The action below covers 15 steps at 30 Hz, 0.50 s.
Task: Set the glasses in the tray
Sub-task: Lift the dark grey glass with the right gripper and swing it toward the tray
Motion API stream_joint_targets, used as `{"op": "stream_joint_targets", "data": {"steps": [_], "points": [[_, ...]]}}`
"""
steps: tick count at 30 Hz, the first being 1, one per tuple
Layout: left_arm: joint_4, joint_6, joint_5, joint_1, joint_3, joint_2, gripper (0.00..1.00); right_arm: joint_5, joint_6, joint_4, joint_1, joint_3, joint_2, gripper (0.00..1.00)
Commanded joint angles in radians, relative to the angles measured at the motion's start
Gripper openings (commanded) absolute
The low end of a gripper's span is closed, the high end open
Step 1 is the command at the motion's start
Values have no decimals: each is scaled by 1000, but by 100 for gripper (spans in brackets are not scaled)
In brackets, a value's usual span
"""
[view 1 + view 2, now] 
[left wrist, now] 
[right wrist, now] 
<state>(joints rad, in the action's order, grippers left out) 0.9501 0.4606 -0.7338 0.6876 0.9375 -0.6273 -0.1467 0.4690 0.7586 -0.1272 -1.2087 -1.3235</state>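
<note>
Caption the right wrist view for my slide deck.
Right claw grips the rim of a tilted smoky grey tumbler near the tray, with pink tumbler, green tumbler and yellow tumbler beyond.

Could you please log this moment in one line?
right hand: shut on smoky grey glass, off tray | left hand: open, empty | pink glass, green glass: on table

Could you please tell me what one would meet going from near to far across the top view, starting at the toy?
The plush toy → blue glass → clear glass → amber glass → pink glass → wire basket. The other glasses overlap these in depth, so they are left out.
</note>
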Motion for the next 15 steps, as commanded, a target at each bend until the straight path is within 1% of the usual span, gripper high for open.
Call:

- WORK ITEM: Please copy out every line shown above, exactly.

- TASK OUTPUT:
The action below covers 15 steps at 30 Hz, 0.50 s.
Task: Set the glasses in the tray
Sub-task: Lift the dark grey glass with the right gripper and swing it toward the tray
Motion API stream_joint_targets, used as `{"op": "stream_joint_targets", "data": {"steps": [_], "points": [[_, ...]]}}`
"""
steps: tick count at 30 Hz, the first being 1, one per tuple
Layout: left_arm: joint_4, joint_6, joint_5, joint_1, joint_3, joint_2, gripper (0.00..1.00); right_arm: joint_5, joint_6, joint_4, joint_1, joint_3, joint_2, gripper (0.00..1.00)
Commanded joint angles in radians, relative to the angles measured at the motion's start
Gripper openings (commanded) absolute
The low end of a gripper's span is closed, the high end open
Step 1 is the command at the motion's start
Values have no decimals: each is scaled by 1000, but by 100 for gripper (spans in brackets are not scaled)
In brackets, a value's usual span
"""
[view 1 + view 2, now] 
[left wrist, now] 
[right wrist, now] 
<state>(joints rad, in the action's order, grippers left out) 0.9501 0.4606 -0.7338 0.6876 0.9375 -0.6273 -0.1467 0.4690 0.7586 -0.1272 -1.2087 -1.3235</state>
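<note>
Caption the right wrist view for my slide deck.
Right claw grips the rim of a tilted smoky grey tumbler near the tray, with pink tumbler, green tumbler and yellow tumbler beyond.

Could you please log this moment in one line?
right hand: shut on smoky grey glass, off tray | left hand: open, empty | pink glass, green glass: on table

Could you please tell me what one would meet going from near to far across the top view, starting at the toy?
The plush toy → blue glass → clear glass → amber glass → pink glass → wire basket. The other glasses overlap these in depth, so they are left out.
</note>
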Motion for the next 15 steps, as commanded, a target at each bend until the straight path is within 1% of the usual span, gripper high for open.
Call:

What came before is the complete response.